Janckers trauriger Auftritt in Japan:Made in Germany

Von Klaus Hoeltzenbein

Aus China kommt die Kunde, dass Carsten Jancker das Land in Kürze verlassen wird, doch sollten sie sich dort überlegen, ob sie sich den Abschied leisten können. Vielleicht ist gerade Jancker die Lösung eines Problems, das Yao Ming soeben in der Zeitung China Daily ansprach: Seine Landsleute mögen sich für Olympia 2008 ein bessere Benehmen aneignen, ,,ich schlage vor, daran zu arbeiten''. Selbst kann Yao Ming diesen Prozess kaum begleiten, der populärste Sportler des Landes lebt in den USA, er spielt Basketball für die Houston Rockets. Wobei es sich nicht geziemt, den Chinesen Ratschläge zu geben (über die korrekten Manieren, wenn Pudel oder Pinscher auf den Tisch kommen, können sie nur selbst befinden). Es geht darum, Janckers Vorzüge zu preisen, er könnte einspringen als eine Art Benimm-Botschafter, als neuer Knigge von China.

Nun gut, man müsste vielleicht ein klein wenig die Biografie frisieren (,,Ich trage Glatze, weil ich meine Locken nicht leiden kann''), aber mal ehrlich, bei wem ist das nicht so? Und kann es eine bessere Empfehlung als diese geben: Seit 1993 ist Jancker Fußball-Profi, doch die erste rote Karte - hier in Deutschland mag es kaum jemand glauben - hat er sich jüngst bei seinem Gastspiel für Shenhua Shanghai geholt, jenen Klub, den er jetzt überstürzt verlassen will. Gewiss, Stürmer Jancker schießt kaum noch Tore, aber darauf hätten die Chinesen nun wirklich selbst kommen müssen, diese Daten sind leichter zu besorgen als ein paar Made-in-Germany-Blaupausen für Großraumflugzeuge oder den Transrapid. Und dass er einen Trainer einst im Jubelrausch im Stadion bedrängte (,,Vogts, du Arschloch!''), nur weil dieser, als er noch Bundestrainer war, die Talente des Stürmers ignorierte, zeigt doch, dass er Erfahrung hat mit Themen, an denen Yao Ming gelegen ist: ,,In Restaurants sollte leiser geredet werden, um andere Gäste nicht zu stören.''

Also, Chinesen, schaut auf diesen Mann!

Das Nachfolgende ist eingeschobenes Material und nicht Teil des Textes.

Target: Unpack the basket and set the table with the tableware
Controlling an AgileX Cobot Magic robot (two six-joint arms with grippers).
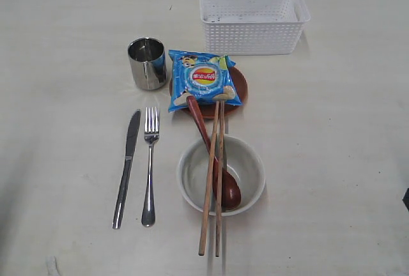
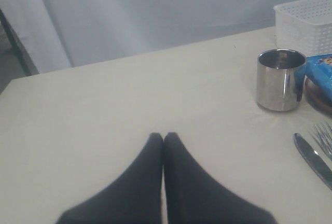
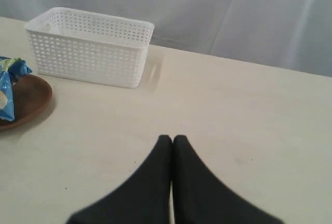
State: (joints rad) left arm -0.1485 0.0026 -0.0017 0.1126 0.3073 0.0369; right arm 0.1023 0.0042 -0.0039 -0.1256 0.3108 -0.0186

Die Japanerinnen haben's auch getan. Nachdem Jancker bei der WM2002 das ungemein wichtige 4:0 gegen Saudi-Arabien erzielt hatte, riss er sein Trikot über den Kopf und präsentierte einen makellosen Waschbrettbauch. Fortan stand er dort im Rang von Tom Jones und David Beckham, war also ein Sexsymbol. Womöglich noch ein Grund, weshalb Yao Ming nun bittet, in Peking 2008 die Athleten nicht zu sehr zu bedrängen.

Übrigens: 2002 warteten die Japanerinnen so sehnsüchtig wie vergeblich auf ein zweites Jancker-Tor. Während die Verteidiger erleichtert feststellten, dass einer zwar so respekteinflößend wie furchterregend aussehen mag, aber eigentlich ganz harmlos ist.